The Munich Kammerspiele (German: Münchner Kammerspiele) is a state-funded German-language theater company based at the Schauspielhaus on Maximilianstrasse in the Bavarian capital. The company currently has three venues: the main stage of the theatre with two small stages, the workroom on Hildegardstrasse, and the Therese-Giehse-Halle in the rehearsal building on Falckenbergstrasse.

==History==
The company was founded in 1906 in Schwabing as the private troupe of Erich Ziegel. Beginning in 1917, Otto Falckenberg served as director; in 1926, he moved the company into the Schauspielhaus, (built in Art Nouveau style in 1901 by Richard Riemerschmid and Max Littmann). Since 1933, the Münchner Kammerspiele has been a municipal theater company of the City of Munich. In 1961, the Werkraumtheater has served as its second stage. In 2001, the company gained a rehearsal stage next to the Schauspielhaus in a large building designed by Gustav Peichl.

==Directors==
Since the 1920s, the Münchner Kammerspiele has presented numerous world premieres, including works by Friedrich Dürrenmatt, Frank Wedekind, and Bertolt Brecht.
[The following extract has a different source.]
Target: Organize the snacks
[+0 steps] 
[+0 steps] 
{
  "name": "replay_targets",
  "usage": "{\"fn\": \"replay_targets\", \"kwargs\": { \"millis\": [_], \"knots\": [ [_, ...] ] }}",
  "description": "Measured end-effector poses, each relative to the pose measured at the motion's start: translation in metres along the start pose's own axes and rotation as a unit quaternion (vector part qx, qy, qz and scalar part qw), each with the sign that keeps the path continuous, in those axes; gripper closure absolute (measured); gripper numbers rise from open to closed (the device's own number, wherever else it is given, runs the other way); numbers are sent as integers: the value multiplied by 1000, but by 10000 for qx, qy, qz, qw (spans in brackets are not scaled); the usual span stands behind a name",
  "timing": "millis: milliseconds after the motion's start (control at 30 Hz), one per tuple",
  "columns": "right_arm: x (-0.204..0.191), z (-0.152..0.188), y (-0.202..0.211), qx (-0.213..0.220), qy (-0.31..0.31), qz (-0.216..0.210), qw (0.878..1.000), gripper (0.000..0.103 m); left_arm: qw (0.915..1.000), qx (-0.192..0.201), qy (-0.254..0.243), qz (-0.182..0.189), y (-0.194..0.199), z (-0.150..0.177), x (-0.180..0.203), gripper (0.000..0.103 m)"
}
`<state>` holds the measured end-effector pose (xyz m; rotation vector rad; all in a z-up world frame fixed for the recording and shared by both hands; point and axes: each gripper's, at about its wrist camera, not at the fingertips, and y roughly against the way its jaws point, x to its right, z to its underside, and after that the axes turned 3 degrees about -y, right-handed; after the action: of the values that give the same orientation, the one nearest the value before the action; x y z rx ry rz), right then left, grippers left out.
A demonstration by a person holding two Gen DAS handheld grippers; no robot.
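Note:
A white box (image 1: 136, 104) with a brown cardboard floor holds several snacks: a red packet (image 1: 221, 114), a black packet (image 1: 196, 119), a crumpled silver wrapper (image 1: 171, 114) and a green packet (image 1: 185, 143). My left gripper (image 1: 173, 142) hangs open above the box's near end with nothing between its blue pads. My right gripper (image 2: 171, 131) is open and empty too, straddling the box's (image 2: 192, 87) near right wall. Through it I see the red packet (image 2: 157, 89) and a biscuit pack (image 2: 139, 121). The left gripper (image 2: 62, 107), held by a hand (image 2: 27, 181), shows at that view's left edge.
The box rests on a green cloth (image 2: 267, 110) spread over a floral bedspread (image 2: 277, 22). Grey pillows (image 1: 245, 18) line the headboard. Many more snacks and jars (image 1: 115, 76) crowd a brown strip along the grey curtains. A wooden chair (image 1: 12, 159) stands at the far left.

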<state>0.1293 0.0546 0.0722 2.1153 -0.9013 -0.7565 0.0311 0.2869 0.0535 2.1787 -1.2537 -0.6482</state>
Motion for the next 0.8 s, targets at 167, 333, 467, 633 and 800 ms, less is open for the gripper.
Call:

Brecht, Bruno Hübner, Axel von Ambesser, Fritz Kortner, Peter Stein, Franz Xaver Kroetz, Robert Wilson, George Tabori, Erwin Faber, Max Schreck, and other important actors and writers have staged plays with the company, often resulting in awards.

==Artistic leadership==
One famous producing-director (Intendant) of the Münchner Kammerspiele was Falckenberg (1917–1944). Known as an expert in Expressionism in Germany during the Weimar Republic, he was credited with producing or directing many celebrated productions at the company, including Brecht’s first staged play, Drums in the Night, in 1922, as well as works by Wedekind, August Strindberg, and William Shakespeare. Since the end of World War II in 1945, artistic leadership has been in the hands of Erich Engel (1945–1947), Hans Schweikart (1947–1963), August Everding (1963–1973), Hans-Reinhard Müller (1973–1983), Dieter Dorn (1983–2001), and Frank Baumbauer (2001–2009). In 2010, Johan Simons was appointed artistic director. From 2015 until 2020, Matthias Lilienthal was the artistic director and since 2021, Barbara Mundel has held the position.